* [Instructions for the task]
Lines from the start of the data through the line containing "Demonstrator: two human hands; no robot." must be given again exactly. Leave the others out.
── Given data
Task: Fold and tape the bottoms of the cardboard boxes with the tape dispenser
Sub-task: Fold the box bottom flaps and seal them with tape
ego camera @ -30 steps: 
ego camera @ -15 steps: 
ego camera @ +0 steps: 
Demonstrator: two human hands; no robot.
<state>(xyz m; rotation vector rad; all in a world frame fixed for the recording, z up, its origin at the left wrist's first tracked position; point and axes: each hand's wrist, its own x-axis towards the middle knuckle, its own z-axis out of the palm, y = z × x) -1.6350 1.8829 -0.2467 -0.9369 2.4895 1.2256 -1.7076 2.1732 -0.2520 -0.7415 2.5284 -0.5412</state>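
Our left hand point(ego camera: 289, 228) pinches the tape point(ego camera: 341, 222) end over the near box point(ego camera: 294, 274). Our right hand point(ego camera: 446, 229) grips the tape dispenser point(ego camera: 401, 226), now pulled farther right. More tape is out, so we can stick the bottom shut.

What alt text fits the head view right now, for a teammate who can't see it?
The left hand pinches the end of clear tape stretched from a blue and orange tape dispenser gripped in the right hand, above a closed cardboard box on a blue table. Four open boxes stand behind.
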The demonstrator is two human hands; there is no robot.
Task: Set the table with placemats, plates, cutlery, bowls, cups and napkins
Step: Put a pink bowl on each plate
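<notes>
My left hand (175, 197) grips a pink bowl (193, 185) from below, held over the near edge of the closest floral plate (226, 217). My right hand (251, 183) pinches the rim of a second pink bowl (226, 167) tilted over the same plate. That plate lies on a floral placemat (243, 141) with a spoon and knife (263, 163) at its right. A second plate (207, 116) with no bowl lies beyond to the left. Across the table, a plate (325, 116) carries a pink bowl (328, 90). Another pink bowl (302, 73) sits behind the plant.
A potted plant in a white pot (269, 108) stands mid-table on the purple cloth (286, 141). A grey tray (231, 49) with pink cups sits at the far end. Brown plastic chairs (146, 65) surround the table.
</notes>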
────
* [Task answer]
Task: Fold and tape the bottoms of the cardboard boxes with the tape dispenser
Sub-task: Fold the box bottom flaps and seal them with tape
ego camera @ -30 steps: 
ego camera @ -15 steps: 
ego camera @ +0 steps: 
Demonstrator: two human hands; no robot.

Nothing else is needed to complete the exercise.